RAW DATA
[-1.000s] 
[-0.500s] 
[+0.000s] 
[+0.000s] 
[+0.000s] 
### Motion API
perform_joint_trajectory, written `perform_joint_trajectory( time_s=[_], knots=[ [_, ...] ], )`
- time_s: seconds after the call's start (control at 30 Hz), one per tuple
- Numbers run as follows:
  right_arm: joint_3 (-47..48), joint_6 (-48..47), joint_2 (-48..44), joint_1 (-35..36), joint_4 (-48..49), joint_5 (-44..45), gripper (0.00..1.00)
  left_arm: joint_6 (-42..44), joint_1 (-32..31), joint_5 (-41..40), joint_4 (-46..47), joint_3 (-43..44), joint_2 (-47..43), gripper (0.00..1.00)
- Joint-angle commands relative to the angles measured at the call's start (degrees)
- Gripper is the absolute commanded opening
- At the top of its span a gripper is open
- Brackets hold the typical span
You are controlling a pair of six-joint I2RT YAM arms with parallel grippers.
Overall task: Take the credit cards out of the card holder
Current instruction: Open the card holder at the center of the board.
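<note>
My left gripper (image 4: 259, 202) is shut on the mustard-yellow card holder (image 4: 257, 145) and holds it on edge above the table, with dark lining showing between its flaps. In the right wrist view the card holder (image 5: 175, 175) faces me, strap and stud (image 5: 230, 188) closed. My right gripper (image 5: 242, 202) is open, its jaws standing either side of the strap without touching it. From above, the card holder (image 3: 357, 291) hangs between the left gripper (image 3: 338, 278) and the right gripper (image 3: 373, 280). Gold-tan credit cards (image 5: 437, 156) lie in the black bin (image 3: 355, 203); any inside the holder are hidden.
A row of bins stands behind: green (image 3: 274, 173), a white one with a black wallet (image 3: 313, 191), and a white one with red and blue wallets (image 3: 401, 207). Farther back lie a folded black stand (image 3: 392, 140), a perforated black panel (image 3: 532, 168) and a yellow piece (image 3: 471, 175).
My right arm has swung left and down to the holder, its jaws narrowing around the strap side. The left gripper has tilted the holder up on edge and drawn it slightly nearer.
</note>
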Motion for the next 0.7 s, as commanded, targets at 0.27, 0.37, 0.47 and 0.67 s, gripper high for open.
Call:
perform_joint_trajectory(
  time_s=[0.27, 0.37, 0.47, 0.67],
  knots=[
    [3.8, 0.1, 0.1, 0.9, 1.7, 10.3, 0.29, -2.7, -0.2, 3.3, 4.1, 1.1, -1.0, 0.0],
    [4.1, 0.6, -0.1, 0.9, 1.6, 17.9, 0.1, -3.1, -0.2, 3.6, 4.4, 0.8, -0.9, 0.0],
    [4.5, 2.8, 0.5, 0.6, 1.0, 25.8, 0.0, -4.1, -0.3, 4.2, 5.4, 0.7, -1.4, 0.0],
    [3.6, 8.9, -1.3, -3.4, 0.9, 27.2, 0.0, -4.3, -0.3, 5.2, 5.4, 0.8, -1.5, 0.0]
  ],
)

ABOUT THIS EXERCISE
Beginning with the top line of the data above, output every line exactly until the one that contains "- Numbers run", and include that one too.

TASK RESPONSE
[-1.000s] 
[-0.500s] 
[+0.000s] 
[+0.000s] 
[+0.000s] 
### Motion API
perform_joint_trajectory, written `perform_joint_trajectory( time_s=[_], knots=[ [_, ...] ], )`
- time_s: seconds after the call's start (control at 30 Hz), one per tuple
- Numbers run as follows:

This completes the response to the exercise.